> _WHAT YOU ARE ASKED TO DO_
From the data below, set down exactly the lines between the one holding "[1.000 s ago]" and the one holding "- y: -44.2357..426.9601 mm", inclusive, and no others.

==========

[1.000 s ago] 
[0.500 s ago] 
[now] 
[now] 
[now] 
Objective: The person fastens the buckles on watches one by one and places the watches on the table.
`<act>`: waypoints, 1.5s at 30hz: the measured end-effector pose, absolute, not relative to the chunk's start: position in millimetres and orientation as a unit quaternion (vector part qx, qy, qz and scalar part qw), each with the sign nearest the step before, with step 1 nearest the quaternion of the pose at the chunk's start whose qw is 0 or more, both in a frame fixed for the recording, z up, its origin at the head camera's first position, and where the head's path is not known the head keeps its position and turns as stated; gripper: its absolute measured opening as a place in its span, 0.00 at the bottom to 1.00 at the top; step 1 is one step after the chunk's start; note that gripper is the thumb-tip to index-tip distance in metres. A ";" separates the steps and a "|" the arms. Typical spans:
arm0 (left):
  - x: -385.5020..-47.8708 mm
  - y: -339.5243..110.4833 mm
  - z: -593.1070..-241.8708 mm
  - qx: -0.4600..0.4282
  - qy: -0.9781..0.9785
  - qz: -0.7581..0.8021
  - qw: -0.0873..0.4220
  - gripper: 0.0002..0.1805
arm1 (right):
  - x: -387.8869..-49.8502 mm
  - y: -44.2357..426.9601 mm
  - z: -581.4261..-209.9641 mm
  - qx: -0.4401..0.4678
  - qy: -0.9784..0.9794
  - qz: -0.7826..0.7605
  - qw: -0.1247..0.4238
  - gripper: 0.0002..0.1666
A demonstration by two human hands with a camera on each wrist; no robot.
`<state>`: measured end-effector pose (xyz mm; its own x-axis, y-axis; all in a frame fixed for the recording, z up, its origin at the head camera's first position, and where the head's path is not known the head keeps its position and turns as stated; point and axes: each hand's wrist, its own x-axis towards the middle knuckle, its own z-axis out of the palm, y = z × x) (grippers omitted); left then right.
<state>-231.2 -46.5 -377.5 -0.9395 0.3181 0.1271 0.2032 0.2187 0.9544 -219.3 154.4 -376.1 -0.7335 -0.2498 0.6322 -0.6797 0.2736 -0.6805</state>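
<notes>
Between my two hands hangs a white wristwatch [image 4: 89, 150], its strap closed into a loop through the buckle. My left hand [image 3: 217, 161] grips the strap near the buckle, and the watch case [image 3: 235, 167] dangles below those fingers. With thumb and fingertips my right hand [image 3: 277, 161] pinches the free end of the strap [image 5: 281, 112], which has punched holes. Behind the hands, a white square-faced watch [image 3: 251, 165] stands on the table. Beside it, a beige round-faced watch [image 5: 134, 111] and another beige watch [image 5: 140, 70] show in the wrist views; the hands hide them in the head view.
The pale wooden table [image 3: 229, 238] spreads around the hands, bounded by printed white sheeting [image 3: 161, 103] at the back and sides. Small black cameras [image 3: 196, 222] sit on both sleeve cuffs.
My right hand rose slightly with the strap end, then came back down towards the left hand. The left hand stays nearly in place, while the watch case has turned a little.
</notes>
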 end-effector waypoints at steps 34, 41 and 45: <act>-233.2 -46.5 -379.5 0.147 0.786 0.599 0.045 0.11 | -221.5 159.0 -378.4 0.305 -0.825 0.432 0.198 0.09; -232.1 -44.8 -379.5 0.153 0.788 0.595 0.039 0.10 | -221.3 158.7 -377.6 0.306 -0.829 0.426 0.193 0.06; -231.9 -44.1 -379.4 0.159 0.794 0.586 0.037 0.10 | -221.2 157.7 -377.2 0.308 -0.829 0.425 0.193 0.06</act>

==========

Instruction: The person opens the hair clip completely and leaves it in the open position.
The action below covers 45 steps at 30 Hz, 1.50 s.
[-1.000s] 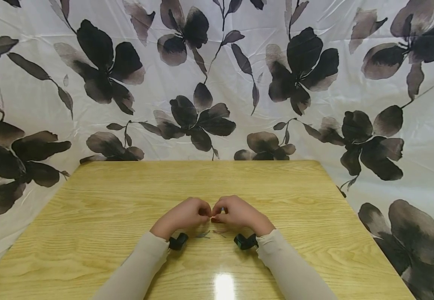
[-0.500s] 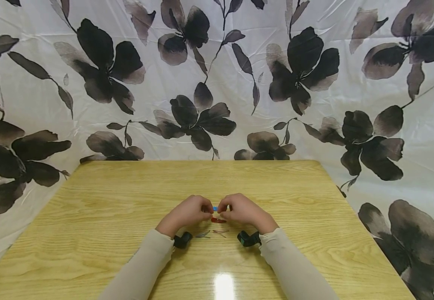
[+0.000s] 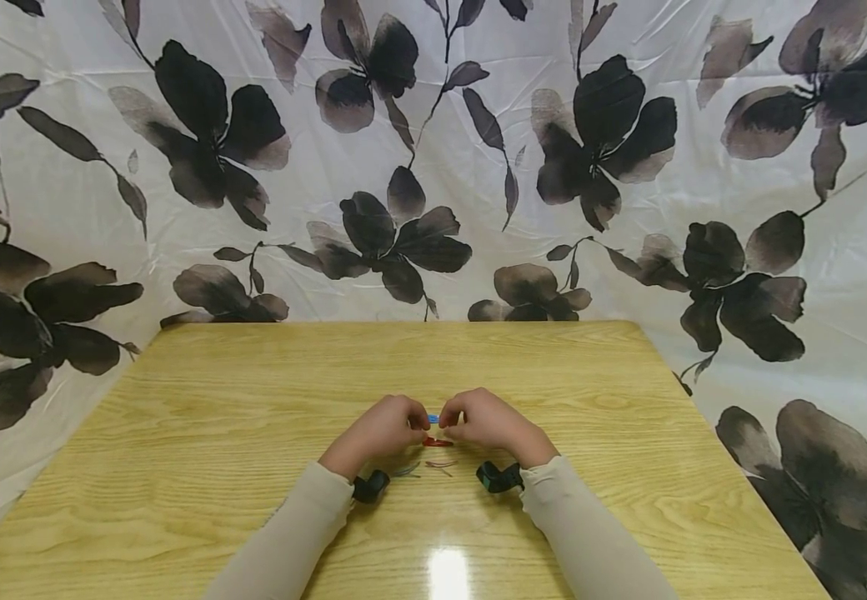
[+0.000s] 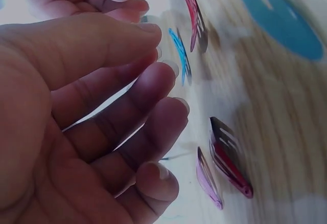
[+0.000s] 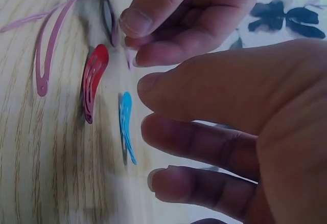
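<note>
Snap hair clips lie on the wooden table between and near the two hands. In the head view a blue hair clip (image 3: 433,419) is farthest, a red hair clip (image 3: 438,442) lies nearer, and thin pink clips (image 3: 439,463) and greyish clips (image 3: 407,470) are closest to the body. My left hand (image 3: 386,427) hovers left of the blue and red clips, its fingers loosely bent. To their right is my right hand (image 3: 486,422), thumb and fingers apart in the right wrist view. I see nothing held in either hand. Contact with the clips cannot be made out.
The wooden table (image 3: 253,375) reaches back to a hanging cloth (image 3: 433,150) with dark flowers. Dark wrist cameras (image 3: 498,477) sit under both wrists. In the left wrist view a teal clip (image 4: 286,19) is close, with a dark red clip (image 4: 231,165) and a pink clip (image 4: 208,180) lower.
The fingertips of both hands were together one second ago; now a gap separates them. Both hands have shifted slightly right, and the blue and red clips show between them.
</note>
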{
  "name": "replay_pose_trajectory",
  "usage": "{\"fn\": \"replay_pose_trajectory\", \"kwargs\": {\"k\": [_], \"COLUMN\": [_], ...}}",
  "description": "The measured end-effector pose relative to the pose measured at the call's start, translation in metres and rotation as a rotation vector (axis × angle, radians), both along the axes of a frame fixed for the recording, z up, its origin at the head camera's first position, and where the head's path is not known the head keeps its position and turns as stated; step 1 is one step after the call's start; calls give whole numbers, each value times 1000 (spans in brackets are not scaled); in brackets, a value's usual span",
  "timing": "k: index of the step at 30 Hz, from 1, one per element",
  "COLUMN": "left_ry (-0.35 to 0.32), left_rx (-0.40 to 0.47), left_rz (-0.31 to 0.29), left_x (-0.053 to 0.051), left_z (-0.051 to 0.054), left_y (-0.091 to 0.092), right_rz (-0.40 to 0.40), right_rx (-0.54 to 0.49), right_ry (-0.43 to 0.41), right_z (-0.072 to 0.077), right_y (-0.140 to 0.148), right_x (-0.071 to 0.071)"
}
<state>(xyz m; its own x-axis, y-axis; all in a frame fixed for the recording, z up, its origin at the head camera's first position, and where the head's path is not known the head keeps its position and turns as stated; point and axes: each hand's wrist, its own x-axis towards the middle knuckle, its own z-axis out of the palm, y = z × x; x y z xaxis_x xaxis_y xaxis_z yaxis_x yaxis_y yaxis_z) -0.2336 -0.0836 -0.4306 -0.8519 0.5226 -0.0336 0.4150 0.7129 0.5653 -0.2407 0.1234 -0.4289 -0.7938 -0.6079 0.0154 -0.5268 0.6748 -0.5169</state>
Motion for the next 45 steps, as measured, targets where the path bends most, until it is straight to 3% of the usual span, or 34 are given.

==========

> _THE ANSWER_
[1.000 s ago] 
[0.500 s ago] 
[now] 
[now] 
[now] 
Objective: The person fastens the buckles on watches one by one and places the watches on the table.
`<act>`: waypoints, 1.5s at 30hz: the measured end-effector pose, absolute, not relative to the chunk's start: position in millimetres and orientation as a unit quaternion (vector part qx, qy, qz and scalar part qw), each with the sign nearest the step before, with step 1 nearest the quaternion of the pose at the chunk's start whose qw is 0 or more, both in a frame fixed for the recording, z up, its origin at the head camera's first position, and where the head's path is not known the head keeps its position and turns as stated; gripper: its absolute measured opening as a place in its span, 0.00 at the bottom to 1.00 at the top; step 1 is one step after the chunk's start; note that gripper is the thumb-tip to index-tip distance in metres. A ";" separates the steps and a "|" the arms. Typical spans:
arm0 (left):
  - x: -385.5020..-47.8708 mm
  - y: -339.5243..110.4833 mm
  - z: -593.1070..-241.8708 mm
  - qx: -0.4600..0.4282
  - qy: -0.9781..0.9785
  - qz: -0.7581..0.8021
  - qw: -0.0873..0.4220
  - gripper: 0.0002..0.1805
arm1 (right):
  - x: -387.8869..-49.8502 mm
  - y: -44.2357..426.9601 mm

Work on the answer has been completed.